Colin Shirley

Mr Colin Shirley Consultant Clinical Neurophysiologist


I am a consultant clinical neurophysiologist working at the University Hospital Birmingham NHS Foundation Trust. I graduated with medical honours and the medical school’s year medal from the University of Dundee and undertook core general medical training in Tayside including time spent in neurology, neurosurgery and stroke medicine, during which time I co-authored a book for the Royal Society of Medicine Press.

I subsequently moved to the West Midlands and undertook specialist training in Clinical Neurophysiology at UHB, UHNS and Birmingham Children’s Hospital and spent a period of time as a neurology registrar.

My sub-specialist interests include intra-operative monitoring for spinal deformity surgery, corticography and eloquent cortex mapping for epilepsy surgery, long term monitoring in epilepsy and micro electrode recording for deep brain stimulation electrode placement. I also work as part of the peripheral nerve and plexus injury team to perform pre-operative assessment of plexus injuries.

I currently contribute to the national neurophysiology audit group and am involved a number areas of research and service development including peripheral nerve re-construction and the novel use of peripheral nerve transfer techniques.
The spinal monitoring team consists of a very dedicated group of physiologists and my colleague Dr Rajdeep Jain and myself.

No form of surgery is without risk and one important but relatively uncommon complication of spinal deformity surgery is injury to the spinal cord. The risk of this happening is in part dependent on the type of surgery being performed and whether there are specific pre-existing problems with the individual patient’s spinal cord.

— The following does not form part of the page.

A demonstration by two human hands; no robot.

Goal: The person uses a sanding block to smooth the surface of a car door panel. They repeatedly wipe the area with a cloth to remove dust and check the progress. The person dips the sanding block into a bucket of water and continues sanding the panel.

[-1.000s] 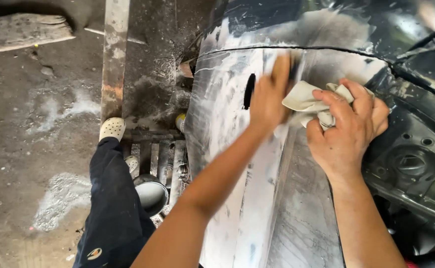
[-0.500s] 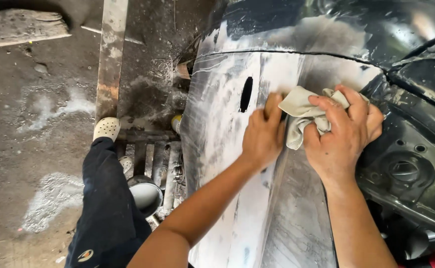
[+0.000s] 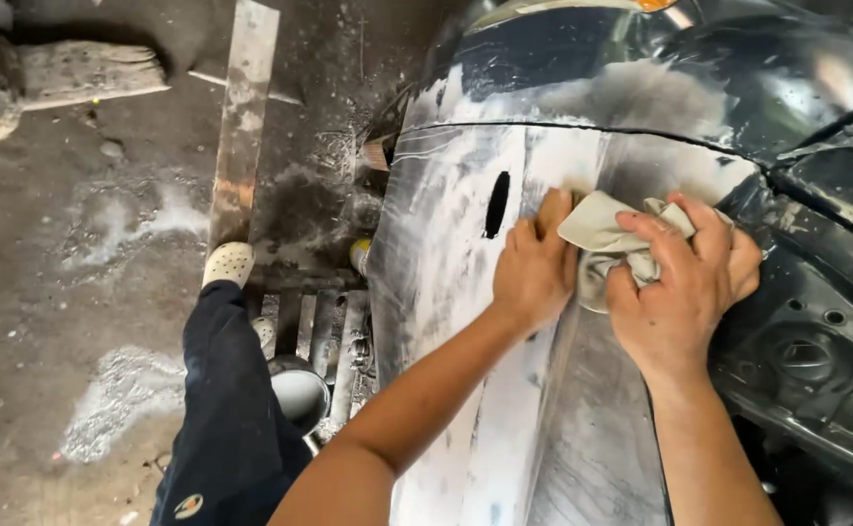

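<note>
— On the sanded car panel (image 3: 465,292), what grips what?

— One right hand (image 3: 684,282) is closed around one crumpled beige cloth (image 3: 602,239), fingers curled over its bunched top and pressing it onto the metal. One left hand (image 3: 535,268) lies flat and open just left of it, gripping nothing, with the fingertips touching the cloth's near edge.

— Where does the cloth sit?

— Between the two hands, on the upper middle of the panel, right of one narrow dark slot (image 3: 496,205) cut through the metal.

— What is the surface like?

— Curved sheet metal, dull grey, scuffed and streaked with pale dust. Farther off and to the right it turns into glossy black bodywork (image 3: 758,88), split by thin dark seams. One round recessed mount (image 3: 804,358) sits in the black part at the right, near the wrist.

— And around it?

— Left of the panel, one leg in dark trousers (image 3: 227,409) ends in one pale perforated shoe (image 3: 227,263) on a dusty concrete floor (image 3: 66,292). One long flat metal strip (image 3: 243,117) lies beyond the shoe. One rough wooden-handled tool (image 3: 46,78) lies at the far left. One grated drain (image 3: 319,321) and one round metal tin (image 3: 298,397) stand between the leg and the panel.

— Anything in the way?

— Both forearms cross the near part of the panel and hide it
</note>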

There are a number of techniques available for monitoring spinal surgery, the basic principle involves generating electrical impulses in the front or back (anterior or posterior) parts of the spinal cord. By establishing a base line before surgery begins we can then repeatedly monitor the spinal cord’s function throughout the procedure, the aim of this is to alert the surgeon to any potential changes that may indicate that the cord is being compromised at the earliest opportunity and allow the surgeon to take action to avoid permanent injury to the cord.

Whilst there are still rare cases where problems can still be experienced following spinal deformity surgery, where spinal cord monitoring was unable to detect the problem, there is a substantial amount of research that has demonstrated the technique to be very effective at preventing spinal cord injury.

Spinal cord monitoring when used appropriately is a safe and effective procedure. Our team assesses patients prior to surgery to ensure the technique is likely to be effective and that there are no good reasons why any particular part of monitoring should not be undertaken. It also gives the team the opportunity to explain how we perform monitoring and allows patients and their relative’s time to ask questions they may have about the monitoring process.